Review - Riders

"But shouldn't your phone live inside you too?"

Smartphones are pretty much extensions of their users. In fact, you'd be hard-pressed to find someone who has a Smartphone who doesn't think they've more or less changed their lives. It's only a matter of time before these devices become something more than just what's in your pocket and it's a future addressed in Riders.

Riders is written by Joshua Hammonds, illustrated by Joshua Cassara and lettered by Jason Arthur.

Kenkyucorp is more or less the Apple in the world, offering consumers the latest and greatest in devices. In fact, their latest device is so great that it connects the device to the user biologically, making all facets of using it more intuitive than just swiping the screen.

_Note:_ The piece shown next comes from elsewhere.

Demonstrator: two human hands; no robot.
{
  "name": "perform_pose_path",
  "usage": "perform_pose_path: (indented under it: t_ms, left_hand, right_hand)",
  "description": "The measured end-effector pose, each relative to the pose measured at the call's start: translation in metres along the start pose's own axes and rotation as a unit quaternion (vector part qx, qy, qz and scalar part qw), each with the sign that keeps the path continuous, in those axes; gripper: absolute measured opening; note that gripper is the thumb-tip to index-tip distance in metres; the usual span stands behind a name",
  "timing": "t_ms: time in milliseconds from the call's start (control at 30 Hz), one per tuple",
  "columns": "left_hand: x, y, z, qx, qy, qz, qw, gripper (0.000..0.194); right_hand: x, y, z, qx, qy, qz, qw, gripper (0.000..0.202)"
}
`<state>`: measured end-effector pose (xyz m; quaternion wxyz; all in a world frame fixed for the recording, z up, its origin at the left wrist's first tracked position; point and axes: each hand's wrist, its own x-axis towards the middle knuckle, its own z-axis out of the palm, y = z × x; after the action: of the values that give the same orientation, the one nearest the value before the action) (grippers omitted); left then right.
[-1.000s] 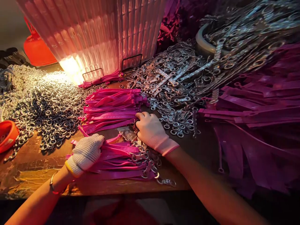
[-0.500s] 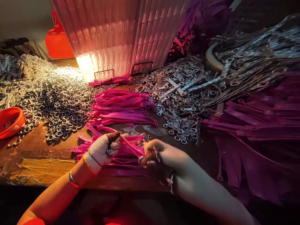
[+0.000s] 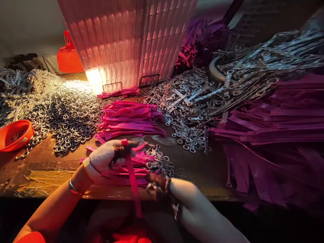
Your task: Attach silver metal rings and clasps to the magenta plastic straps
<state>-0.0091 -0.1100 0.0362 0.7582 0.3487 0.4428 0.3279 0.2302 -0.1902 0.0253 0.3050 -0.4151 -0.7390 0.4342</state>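
My left hand [image 3: 102, 158], in a pale knitted glove with dark wrapping on the fingers, pinches a pink strap [image 3: 133, 182] near its upper end. The strap's free end hangs down past the table edge. To its right, my right hand [image 3: 181, 194] is closed, its fingers wrapped in something dark and smeared by motion. Small shiny metal pieces [image 3: 152, 187] show at its fingertips; their exact kind is unclear. Under and behind both hands lie more pink straps [image 3: 143, 158], with metal rings and clasps [image 3: 160, 162] at their right ends.
Behind the hands is a stack of pink straps [image 3: 129, 116]. Loose metal rings [image 3: 73, 118] are heaped left, with an orange dish [image 3: 16, 136]. Chain pieces [image 3: 187, 101] and purple-pink straps [image 3: 265, 131] cover the right. A ribbed translucent panel [image 3: 121, 44] and red lamp [image 3: 69, 57] stand behind.
My right hand has come off the strap and moved down and toward me. The strap, earlier stretched between both hands, now hangs from my left hand. The view has shifted slightly.
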Motion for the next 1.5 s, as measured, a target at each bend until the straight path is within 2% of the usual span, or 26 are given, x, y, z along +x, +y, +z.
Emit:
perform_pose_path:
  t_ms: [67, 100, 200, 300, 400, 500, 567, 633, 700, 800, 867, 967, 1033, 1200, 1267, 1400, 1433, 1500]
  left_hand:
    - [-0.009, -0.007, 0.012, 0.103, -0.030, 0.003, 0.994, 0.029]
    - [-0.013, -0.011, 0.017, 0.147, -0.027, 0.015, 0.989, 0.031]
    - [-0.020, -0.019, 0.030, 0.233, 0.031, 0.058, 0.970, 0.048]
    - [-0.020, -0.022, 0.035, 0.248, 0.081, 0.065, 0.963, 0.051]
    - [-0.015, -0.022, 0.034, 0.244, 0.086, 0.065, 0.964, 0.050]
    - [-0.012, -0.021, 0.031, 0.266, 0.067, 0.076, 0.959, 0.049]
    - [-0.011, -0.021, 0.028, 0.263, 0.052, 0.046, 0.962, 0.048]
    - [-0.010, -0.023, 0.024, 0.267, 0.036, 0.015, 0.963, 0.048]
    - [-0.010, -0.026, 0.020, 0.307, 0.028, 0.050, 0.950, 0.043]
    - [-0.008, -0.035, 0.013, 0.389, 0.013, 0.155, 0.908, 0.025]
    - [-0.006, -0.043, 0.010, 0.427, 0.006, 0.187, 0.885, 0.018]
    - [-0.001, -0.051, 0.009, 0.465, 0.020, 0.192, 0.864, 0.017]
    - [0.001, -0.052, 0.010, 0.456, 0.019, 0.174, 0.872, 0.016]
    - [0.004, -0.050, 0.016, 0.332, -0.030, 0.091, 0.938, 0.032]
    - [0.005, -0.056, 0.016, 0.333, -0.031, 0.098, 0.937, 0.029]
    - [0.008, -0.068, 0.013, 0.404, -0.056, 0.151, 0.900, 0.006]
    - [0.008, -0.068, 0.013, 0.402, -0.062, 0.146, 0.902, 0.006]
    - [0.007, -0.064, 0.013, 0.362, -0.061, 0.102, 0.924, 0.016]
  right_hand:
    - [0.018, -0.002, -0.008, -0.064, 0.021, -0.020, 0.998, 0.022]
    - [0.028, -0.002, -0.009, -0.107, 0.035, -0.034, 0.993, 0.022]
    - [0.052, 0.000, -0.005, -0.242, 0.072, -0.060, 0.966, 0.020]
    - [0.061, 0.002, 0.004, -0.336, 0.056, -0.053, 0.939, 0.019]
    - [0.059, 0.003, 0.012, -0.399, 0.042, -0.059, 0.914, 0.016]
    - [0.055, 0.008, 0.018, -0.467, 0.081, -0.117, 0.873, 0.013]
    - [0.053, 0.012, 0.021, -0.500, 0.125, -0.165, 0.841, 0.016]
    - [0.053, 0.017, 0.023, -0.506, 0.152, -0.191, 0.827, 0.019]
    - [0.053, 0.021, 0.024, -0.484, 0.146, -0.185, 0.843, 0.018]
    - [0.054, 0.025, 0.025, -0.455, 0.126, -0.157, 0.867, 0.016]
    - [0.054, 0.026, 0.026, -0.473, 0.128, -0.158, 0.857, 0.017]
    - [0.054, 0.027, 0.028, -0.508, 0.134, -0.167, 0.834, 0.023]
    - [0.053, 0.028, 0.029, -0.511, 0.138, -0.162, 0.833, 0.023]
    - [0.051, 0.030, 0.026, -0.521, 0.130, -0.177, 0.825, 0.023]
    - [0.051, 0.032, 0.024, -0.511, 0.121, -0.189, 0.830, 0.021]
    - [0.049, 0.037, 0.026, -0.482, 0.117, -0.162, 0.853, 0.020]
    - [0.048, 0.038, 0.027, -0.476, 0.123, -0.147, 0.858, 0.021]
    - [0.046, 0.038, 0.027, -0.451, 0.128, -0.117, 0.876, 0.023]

Like all big companies though, there's a seedy underbelly to the manufacturing and creation of the new devices. Riders exposes that culture in a big and explosive way.

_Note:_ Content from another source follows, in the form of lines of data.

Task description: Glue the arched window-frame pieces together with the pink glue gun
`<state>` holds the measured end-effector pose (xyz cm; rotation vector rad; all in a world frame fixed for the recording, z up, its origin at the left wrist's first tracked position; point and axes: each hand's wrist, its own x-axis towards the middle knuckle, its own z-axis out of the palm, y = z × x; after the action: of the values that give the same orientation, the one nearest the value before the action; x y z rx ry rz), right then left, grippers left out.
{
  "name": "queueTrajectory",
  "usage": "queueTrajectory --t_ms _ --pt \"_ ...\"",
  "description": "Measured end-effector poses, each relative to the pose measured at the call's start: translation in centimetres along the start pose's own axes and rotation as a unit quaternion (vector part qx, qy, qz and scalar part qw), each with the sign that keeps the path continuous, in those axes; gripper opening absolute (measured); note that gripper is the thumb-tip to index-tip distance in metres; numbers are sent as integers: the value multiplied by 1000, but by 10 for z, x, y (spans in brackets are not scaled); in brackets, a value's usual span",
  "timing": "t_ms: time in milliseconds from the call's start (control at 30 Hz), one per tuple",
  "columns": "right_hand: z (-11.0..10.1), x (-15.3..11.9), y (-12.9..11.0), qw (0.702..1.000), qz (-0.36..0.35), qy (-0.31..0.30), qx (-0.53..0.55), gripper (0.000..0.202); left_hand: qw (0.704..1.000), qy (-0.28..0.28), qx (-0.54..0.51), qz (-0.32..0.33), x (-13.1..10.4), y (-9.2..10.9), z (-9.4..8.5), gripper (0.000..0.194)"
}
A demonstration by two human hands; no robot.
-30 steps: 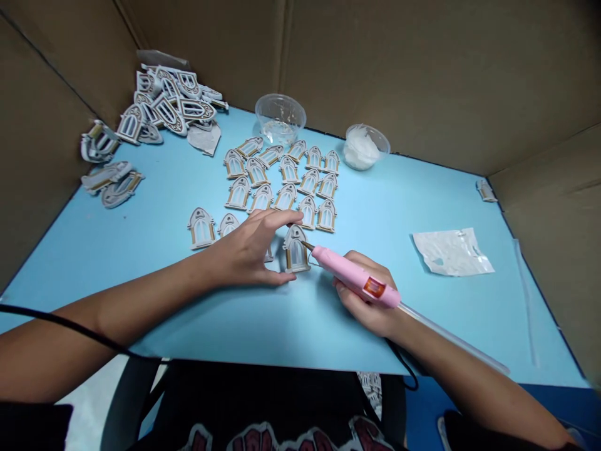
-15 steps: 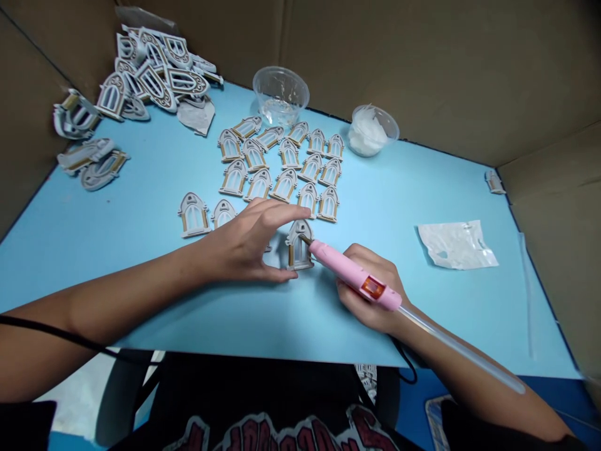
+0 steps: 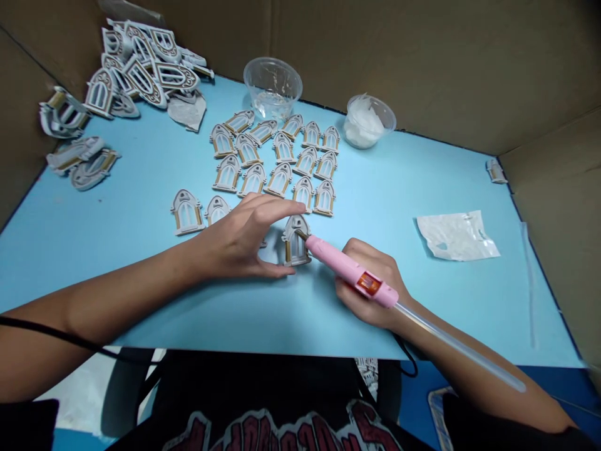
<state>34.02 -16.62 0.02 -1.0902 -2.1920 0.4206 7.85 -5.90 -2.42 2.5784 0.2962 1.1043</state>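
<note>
The left hand is pinching a small arched window piece between thumb and finger near the front of the light-blue table. The right hand is gripping a pink glue gun, its tip meeting the piece's upper part. Beyond them, rows of similar pieces are lying on the table, two clear tubs are standing behind, and a pile of frames is filling the far left corner. A white packet is lying to the right; brown cardboard walls are enclosing the table.

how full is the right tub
Mostly full: the right tub holds a heap of white stuff that reaches its rim.
</note>
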Motion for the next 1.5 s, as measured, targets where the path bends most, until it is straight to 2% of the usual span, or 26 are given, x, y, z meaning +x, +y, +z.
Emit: queueTrajectory --t_ms 267,600,800,933,1033,1233,1333,1500 --pt "-1 -1 0 1000 19 0 3 26 1000 10 3 13 1 0 1 89" --pt "-3 -1 1 1000 16 -22 -10 18 1000 7 1 -6 1 0 0 90" --pt "-1 0 1 1000 0 -17 -2 24 998 -26 14 -47 3 5 -3 80" --pt "-1 -1 1 1000 7 -14 -7 22 999 -15 9 -43 4 6 -4 77" --pt "-2 -2 2 1000 15 -11 -7 23 998 -26 10 -51 5 5 -5 75" --pt "-2 0 0 1000 3 -15 -11 26 999 -14 0 -36 4 3 -3 88" --pt "-2 1 -1 1000 -4 -18 -11 25 1000 -10 12 -21 3 2 -1 86" --pt "-3 1 -1 1000 7 -10 -10 27 999 -10 12 -39 3 1 -1 83"
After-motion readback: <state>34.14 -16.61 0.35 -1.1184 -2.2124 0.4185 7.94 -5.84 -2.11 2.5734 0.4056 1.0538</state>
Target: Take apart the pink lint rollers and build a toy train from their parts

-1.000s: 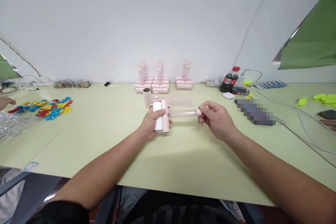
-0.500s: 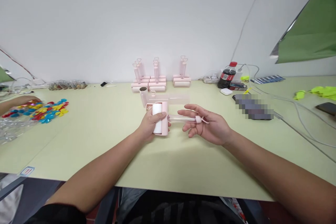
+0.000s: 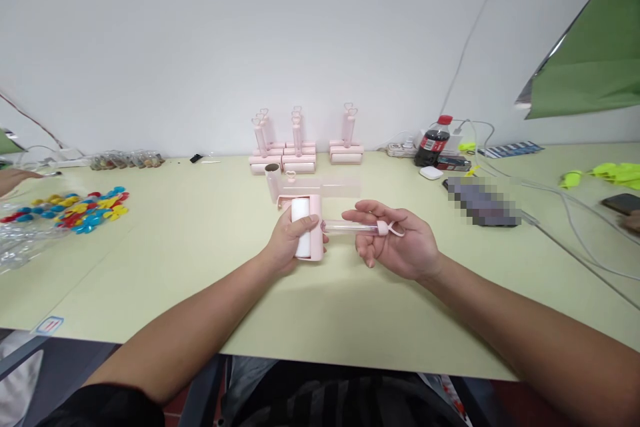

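Note:
In the middle of the view my left hand (image 3: 287, 240) grips a pink lint roller (image 3: 317, 230) with a white roll (image 3: 301, 227) in its head. Its clear handle (image 3: 350, 227) points right and ends in a pink cap with a loop. Palm up, my right hand (image 3: 400, 240) has its fingers apart around the cap end of the handle, and the loop lies by the palm. A cardboard-cored tube (image 3: 273, 185) stands just behind the roller head, beside a translucent pink case (image 3: 340, 187) lying on the table.
Assembled pink rollers (image 3: 299, 161) stand along the wall. To the right are a cola bottle (image 3: 434, 143), a blurred-out device (image 3: 480, 203) and cables. Colourful pieces (image 3: 95, 210) lie at left near another person's hand (image 3: 17, 180). Another person's fingers touch a phone (image 3: 623, 204) at far right.
My hands and the roller have shifted slightly right. The other person's hand at left has moved back from the colourful pieces. Fingers have appeared at the far right edge.

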`<state>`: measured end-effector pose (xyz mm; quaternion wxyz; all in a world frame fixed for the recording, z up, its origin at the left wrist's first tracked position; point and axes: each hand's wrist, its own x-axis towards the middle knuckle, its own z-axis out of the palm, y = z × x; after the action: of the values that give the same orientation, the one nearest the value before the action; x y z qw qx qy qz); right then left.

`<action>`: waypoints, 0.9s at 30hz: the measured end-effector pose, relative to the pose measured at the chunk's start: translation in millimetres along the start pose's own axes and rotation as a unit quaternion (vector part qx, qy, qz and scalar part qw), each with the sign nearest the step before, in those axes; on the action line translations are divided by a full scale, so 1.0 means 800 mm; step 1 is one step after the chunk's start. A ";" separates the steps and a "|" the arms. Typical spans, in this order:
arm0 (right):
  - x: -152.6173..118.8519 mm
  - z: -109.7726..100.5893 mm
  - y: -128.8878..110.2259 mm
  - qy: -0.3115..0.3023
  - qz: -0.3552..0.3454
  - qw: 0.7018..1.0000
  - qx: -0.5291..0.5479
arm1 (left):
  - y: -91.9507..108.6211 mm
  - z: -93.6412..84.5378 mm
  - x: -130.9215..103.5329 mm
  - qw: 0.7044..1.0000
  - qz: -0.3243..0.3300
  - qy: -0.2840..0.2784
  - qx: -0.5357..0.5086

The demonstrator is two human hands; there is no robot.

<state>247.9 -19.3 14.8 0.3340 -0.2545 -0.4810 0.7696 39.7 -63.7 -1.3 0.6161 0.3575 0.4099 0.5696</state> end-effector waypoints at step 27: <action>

Hammonds posits a somewhat scathing evaluation of the way companies do business. Many companies have been in the news lately for their treatment of factory workers (Foxconn comes to mind) and Riders really focuses on those mistreated workers getting revenger. It's a blunt look at society's over-reliance on products created half a world a way in almost unconceivable conditions. Action is taken on behalf of the workers that leaves a body count and proves there are more than enough willing soldiers.

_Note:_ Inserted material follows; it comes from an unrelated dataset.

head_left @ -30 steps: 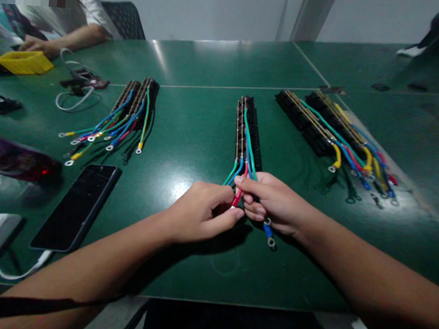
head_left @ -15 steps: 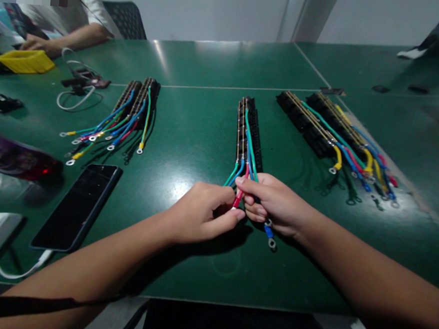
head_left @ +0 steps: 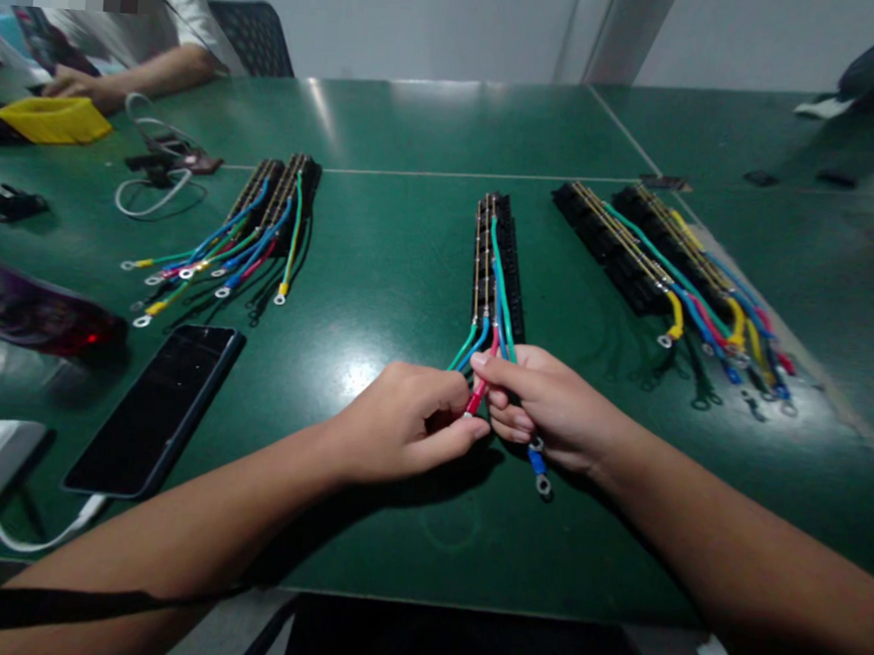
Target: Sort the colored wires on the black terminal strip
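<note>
In the head view, the black terminal strip (head_left: 485, 261) lies on the green tabletop (head_left: 388, 264), straight ahead of both hands, its long axis running away from the person, its wired end nearest the fingers. The red wire (head_left: 491, 343) leaves that end and slants down toward the left, between the hands. The right hand (head_left: 541, 395) pinches it between thumb and fingers and is the nearer to the strip; blue and green wires pass into the same grip, and a blue-sleeved ring lug (head_left: 538, 462) sticks out below. The left hand (head_left: 419, 421) has thumb and forefinger closed about the wire's red-sleeved end (head_left: 475, 400), lower and farther from the strip; the metal tip there is mostly hidden.
</note>
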A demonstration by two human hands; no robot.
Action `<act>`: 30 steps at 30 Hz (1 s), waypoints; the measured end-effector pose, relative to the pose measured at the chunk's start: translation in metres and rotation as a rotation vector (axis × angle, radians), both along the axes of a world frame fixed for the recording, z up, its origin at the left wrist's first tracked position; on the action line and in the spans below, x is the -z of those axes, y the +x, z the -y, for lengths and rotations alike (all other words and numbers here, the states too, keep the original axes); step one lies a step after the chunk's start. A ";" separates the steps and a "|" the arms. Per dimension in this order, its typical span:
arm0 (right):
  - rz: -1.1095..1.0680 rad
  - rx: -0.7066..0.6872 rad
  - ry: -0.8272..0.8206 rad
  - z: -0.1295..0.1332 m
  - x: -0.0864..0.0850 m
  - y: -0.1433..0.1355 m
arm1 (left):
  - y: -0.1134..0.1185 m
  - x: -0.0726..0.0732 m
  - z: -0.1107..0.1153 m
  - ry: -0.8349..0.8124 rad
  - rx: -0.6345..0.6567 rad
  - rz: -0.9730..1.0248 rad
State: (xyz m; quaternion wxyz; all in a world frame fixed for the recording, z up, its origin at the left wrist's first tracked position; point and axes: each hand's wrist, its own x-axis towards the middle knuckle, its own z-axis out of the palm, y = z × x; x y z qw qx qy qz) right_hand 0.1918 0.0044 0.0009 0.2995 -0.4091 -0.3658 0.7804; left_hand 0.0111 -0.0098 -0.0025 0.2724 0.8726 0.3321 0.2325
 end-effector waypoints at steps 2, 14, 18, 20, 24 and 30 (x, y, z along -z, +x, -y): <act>-0.001 -0.002 0.004 0.000 0.001 0.000 | 0.000 0.000 0.000 -0.005 -0.001 0.004; 0.006 -0.002 -0.010 0.000 0.000 0.000 | 0.000 -0.001 0.001 0.008 -0.002 0.006; 0.001 -0.004 -0.004 0.000 0.000 0.000 | 0.000 -0.002 0.002 0.002 -0.003 0.003; -0.001 -0.003 -0.003 0.000 0.000 0.000 | 0.000 -0.002 0.002 0.002 -0.004 0.001; 0.009 -0.001 -0.005 0.001 -0.001 0.000 | 0.000 -0.003 0.001 0.004 -0.004 0.000; 0.009 -0.008 -0.002 0.001 0.000 0.000 | 0.000 -0.002 0.001 0.008 -0.004 -0.006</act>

Black and white art carries the book and Cassara does a good job with it. The main character looks sufficiently terrifying and always makes a grand entrance on a motorcycle. There are some great panels depicting the carnage offered by the Rider and the lack of color doesn't make it overtly bloody. Backgrounds don't show the most detail, which doesn't necessarily hurt the book, but it does make some pages feel a little incomplete.

Riders is a rather poignant take on consumer obsession. Granted, it offers a rather extreme response to those conditions, but it does make you think at least a little bit. People want what they want when they want it and that goes for both consumers and creators. The book comes together quite nicely and may make you think another second or two the next time you break out your phone for the IMDB app.

Riders is available now via comiXology.